In the understorey the lengthened hazel catkins were one of the few bright hopes for spring a month ago, but now the bushes are showing half-opened leaves. The pussy willow has also been and gone, but the blackthorn is providing banks of blossom with the hawthorn still to come. The mixture of green with the greys and browns of the trunks is more attractive than the uniformity of either winter bareness and deep summer’s leafiness.
At ground level new species are coming into flower almost by the day. The bluebells, celandines and primroses have been joined by wood sorel, herb paris in bud, spurge-laurel, wood-spurge and speedwells. Fern crooks are poking up through the litter along with the spore-bearing spikes of great horsetail. Soon the wild garlic will be dominating the sights and smell of the north slope of the hill. Its leaves are on sale in the Covered Market in Oxford which I had never noticed before. Another first was finding meadow saffron at its one location in Wytham. Previously I have never been quite in the right place in spring for the leaves, or in autumn for its flowers – now I know where I should look. The early butterflies are more in evidence than a few weeks ago – brimstones, orange-tips, peacocks and speckled woods – while birdsong accompanied me all the way on my recent walk.
The Woods have been closed to the public during lockdown, but there is now limited re-opening for permit holders and a good number of people were also out walking, even though it was the middle of a working day. Access to open space does you good both mentally and physically and increased use of Wytham by visitors is a sign of this. Similarly, down on the floodplain the main car-park for the north end of Port Meadow, a large area of common on the edge of Oxford has been full most times when I have gone by. Cyclists, dog-walkers, pram-pushers and joggers are all making the most of canal towpath and Thames river-path. Even on frosty mornings, a small group of brave souls have been wild swimming in the river.
Increased use can though mean more pressure on often fragile and already well-used areas. In the University Parks not all the rubbish gets into the litter bins each day; on Port Meadow, dogs run free, despite notices requiring them to be on leads during this the season for many ground-nesting birds; along the towpath more surfacing work has been done to accommodate increased traffic; and in the woods more trees along the path-sides need to be felled for safety reasons.
On the plus side increased use of the countryside can also generate more interest in and support for its conservation. The Oxford bookshops display new titles on different aspects of rural life and natural history, from stories of the past to agendas for the future. Conservation charities are regularly in the news, criticising government, planners, or industry for causing yet more damage to the environment, but also seeking support for restoration campaigns, for peatland, woodland and meadows; for bringing back beavers, pine martens and wild cats to parts of the country where they once lived.

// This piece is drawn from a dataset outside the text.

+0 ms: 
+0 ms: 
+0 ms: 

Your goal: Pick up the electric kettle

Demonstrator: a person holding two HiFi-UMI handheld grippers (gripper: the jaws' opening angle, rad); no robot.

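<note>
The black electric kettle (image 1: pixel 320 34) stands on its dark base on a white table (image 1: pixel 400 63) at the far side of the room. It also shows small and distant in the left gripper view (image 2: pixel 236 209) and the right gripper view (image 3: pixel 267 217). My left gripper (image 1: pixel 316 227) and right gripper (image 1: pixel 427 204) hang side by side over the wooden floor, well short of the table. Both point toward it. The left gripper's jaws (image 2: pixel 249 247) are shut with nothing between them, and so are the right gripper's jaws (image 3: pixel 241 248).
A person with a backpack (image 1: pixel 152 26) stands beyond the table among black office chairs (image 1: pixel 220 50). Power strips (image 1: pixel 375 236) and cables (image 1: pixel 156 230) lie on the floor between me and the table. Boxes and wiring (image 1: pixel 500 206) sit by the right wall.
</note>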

Will any of these efforts be enough though in the face of climate change, the climate crisis or emergency as it is increasingly referred to? Too few of us (including me) are yet making big enough changes in our in our lifestyles to reduce the impacts forecast to affect the world over the coming decades. Meanwhile signals that the environment is already being affected come in the timing of the signs of spring. The oak buds are bursting earlier than they used to. We will need to pay the climate change price for earlier springs at some stage.

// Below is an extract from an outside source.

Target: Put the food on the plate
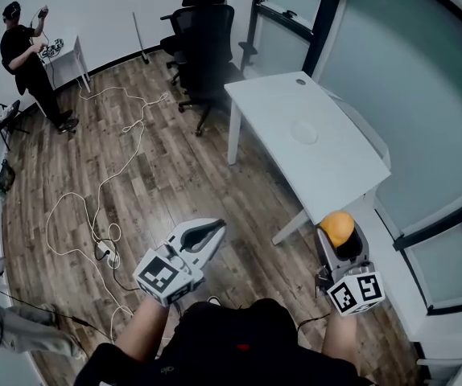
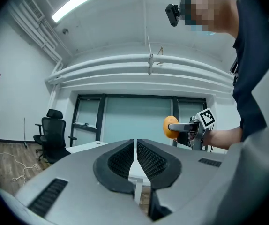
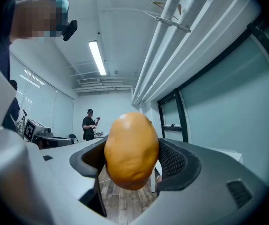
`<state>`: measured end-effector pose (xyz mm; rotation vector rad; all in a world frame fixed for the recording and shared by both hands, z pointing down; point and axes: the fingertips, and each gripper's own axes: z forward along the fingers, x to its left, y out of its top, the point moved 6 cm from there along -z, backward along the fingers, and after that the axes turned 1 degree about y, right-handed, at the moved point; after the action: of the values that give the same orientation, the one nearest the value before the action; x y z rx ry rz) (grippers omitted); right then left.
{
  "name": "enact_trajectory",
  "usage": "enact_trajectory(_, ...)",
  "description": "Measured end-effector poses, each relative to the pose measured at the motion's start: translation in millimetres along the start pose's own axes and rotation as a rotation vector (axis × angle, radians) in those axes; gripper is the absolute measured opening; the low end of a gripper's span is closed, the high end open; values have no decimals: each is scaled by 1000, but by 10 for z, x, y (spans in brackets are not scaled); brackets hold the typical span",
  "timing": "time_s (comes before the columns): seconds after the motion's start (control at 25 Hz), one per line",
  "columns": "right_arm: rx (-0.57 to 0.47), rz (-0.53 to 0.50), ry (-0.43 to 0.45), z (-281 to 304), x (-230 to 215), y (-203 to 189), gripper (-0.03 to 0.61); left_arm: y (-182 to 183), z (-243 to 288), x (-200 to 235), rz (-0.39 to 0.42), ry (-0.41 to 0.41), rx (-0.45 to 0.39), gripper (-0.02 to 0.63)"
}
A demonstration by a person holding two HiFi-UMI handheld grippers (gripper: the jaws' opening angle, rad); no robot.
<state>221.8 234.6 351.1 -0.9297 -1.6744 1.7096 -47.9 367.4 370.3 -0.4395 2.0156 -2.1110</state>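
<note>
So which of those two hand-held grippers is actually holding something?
The right hand-held gripper: its jaws clamp an orange food item. The left hand-held gripper has its jaws shut on nothing.

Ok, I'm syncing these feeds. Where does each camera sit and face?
Head view: on the head, facing down at floor, white table; forearms, left tongs, right tongs show.
Left gripper view: on left tongs, facing windows; shut jaws, torso show.
Right gripper view: on right tongs, facing far wall; jaws grip the orange food.
Shared: the food, in all three.
</note>
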Motion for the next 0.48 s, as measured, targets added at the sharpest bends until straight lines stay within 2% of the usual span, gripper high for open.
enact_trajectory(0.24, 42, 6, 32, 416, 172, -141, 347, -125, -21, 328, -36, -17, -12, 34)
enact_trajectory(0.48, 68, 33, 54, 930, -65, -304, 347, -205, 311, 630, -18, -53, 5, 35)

The signs of spring also remind me of the jobs I was going to do over the winter while it was easy to see and move through the Woods, checking which grid posts had fallen over, or marking out a long-term recording plot set up by Kitty Paviour-Smith. This last I may just get done, the rest will have to wait for next autumn when I really will start them before Christmas (as I say every year). Meanwhile, let’s just enjoy the delight and exuberance of the natural scene. A fallen oak log that I had thought completely dead turns out to have a 15 cm live stem growing up out of it; it has not given up yet. Bluebells, primroses and celandines cover the banks. It is good to be in England, now that April’s here.